Maybe check with your building inspector to see if you need to attach the deck to its supports. Attachment would be for avoiding wind lift.


----------



## GeorgeC (Jul 30, 2008)

Tony B said:


> STOOP?????????????????????
> 
> Haven't heard that term since i left Brooklyn.
> Ever play Stoop Ball?



Yes, I did. Also stick ball. In 1948 my mother and I visited her sister in Brooklyn for 6 weeks. I was 12 at the time and the neighborhood had many the same age for me to play with.


George


----------



## John Smith_inFL (Jul 4, 2018)

I am not advocating right, wrong or indifferent.
but, when I was decking over a concrete patio poured by the 
previous home owner in 1988, my father-in-law was visiting
and he was watching how I was shimming the vertical 2x8 to be level.
and he said "if you cut a whole bunch of 1x2 P/T pieces for spacers;
rain, leaves and other debris won't accumulate as easily than if the lumber
just sits on the concrete and the vertical 2x8s can breathe easier".
this had nothing to do with how the concrete would affect the lumber.
it was more geared towards easier to clean out when needed and offer
more ventilation for the whole deck.
I removed the deck about 10 years later, all the wood under the top deck 
looked like new and they went to a neighbor to live another life.
the concrete patio (stoop) was about 6x10 feet. the new P/T deck was 12x24ft.









.


----------



## FrankC (Aug 24, 2012)

A strip of closed-cell foam can be installed between the concrete and the pressure treated wood for additional protection, your choice.


----------



## kwoodhands (May 1, 2020)

You do not need anything under the joists if the lumber is pressure treated. Last week I pulled 4 PT 4x4 posts out of the ground that I installed 10 years ago. When I pulled the posts and scraped off any soil the posts looked new.
mike


----------



## 4lane (May 20, 2020)

There are three joists that will go over the steps, they are 2x8's that will need 3" notched out since the top of the step landing is less than 8" from the door threshold, so I suppose I'll just coat the notches with some preservative and give it a go. I would put spacers under if I had the room, but that's not possible.


----------



## GCTony (Apr 5, 2018)

GeorgeC said:


> Yes, I did. Also stick ball. In 1948 my mother and I visited her sister in Brooklyn for 6 weeks. I was 12 at the time and the neighborhood had many the same age for me to play with.
> 
> 
> George


How about Kick the Can?


----------



## GCTony (Apr 5, 2018)

4lane said:


> There are three joists that will go over the steps, they are 2x8's that will need 3" notched out since the top of the step landing is less than 8" from the door threshold, so I suppose I'll just coat the notches with some preservative and give it a go. I would put spacers under if I had the room, but that's not possible.

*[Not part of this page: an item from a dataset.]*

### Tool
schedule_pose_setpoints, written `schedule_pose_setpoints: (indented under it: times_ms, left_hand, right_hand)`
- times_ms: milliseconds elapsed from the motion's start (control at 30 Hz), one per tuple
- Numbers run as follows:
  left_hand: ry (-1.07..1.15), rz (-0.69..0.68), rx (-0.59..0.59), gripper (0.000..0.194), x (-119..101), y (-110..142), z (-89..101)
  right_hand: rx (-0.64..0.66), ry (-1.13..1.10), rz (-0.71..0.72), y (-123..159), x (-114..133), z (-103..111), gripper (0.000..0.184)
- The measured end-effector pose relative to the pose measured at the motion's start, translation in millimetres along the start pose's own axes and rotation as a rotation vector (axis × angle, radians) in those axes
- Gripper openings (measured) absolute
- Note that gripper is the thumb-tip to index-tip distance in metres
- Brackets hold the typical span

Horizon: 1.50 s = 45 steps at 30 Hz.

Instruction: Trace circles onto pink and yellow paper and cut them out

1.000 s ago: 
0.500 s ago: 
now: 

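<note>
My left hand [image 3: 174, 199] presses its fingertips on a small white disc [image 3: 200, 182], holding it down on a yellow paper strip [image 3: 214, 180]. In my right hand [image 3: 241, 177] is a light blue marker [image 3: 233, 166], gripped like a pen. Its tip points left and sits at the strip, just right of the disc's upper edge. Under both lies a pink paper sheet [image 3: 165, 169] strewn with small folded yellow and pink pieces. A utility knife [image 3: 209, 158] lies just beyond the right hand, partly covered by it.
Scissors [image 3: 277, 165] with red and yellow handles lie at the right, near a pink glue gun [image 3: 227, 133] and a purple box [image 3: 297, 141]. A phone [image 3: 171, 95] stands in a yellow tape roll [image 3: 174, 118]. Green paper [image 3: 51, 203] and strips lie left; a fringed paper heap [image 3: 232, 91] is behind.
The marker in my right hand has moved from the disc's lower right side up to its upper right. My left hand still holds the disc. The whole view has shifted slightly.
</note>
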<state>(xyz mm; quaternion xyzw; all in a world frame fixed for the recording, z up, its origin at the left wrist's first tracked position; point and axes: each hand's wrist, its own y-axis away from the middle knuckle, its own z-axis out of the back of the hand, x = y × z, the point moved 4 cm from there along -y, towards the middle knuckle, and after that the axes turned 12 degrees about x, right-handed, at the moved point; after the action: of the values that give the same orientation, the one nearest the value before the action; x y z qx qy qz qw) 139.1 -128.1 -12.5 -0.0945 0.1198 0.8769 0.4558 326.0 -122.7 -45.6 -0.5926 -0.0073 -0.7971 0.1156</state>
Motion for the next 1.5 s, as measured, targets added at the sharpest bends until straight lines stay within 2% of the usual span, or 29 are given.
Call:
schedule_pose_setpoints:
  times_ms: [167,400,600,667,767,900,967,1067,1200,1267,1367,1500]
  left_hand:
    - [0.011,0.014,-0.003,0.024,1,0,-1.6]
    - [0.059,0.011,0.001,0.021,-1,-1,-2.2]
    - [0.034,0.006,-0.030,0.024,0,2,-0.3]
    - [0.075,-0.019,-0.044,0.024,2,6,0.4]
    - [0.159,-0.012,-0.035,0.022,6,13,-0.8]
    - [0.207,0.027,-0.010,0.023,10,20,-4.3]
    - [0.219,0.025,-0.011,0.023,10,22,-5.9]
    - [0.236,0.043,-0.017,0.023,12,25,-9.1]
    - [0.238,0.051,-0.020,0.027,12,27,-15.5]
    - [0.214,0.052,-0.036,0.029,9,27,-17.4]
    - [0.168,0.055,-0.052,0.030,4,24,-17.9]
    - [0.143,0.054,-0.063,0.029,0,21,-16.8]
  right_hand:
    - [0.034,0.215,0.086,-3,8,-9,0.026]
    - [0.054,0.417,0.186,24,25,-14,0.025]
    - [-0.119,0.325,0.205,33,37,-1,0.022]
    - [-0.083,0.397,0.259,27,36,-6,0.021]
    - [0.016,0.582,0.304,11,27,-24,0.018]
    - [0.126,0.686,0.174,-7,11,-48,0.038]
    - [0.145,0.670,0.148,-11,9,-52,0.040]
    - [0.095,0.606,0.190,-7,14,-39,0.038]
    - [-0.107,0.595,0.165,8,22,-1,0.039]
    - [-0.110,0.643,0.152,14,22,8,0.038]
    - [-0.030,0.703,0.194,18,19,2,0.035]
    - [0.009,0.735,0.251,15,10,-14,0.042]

Notching 3" out of a 2x8 only leaves 4". That takes a lot of strength out of about 1/3 the span of the joist. Depending on the grain, those joist could split the entire length. Butt the 2x8 to the stoop, (ledger and joist hangers) build up the stoop with 4" of independent lumber. 

In new house construction, a PT wood sill plate sits on top and bolted to a concrete foundation. However code requires a vapor barrier between the two, most times it's foam "sill seal". It keep moister from wicking from out of the concrete and into the wood.


----------



## GeorgeC (Jul 30, 2008)

GCTony said:


> How about Kick the Can?



Yeah, but that was not in Brooklyn.


George


----------



## Tony B (Jul 30, 2008)

GCTony said:


> How about Kick the Can?


Oh yes, I remember kick the can too in Brooklyn.

How 'bout playing marbles, pitching pennies and the numerous games with baseball cards?


----------



## woodnthings (Jan 24, 2009)

4lane said:


> I'm building a deck over the top of a 3-step concrete stair. The joist edge will rest directly on top of the concrete landing but I'm wondering if I should notch the joist and put something (some kind of Simpson bracket) between the joist and concrete to prevent rot. Or is it fine as is since it's pressure treated?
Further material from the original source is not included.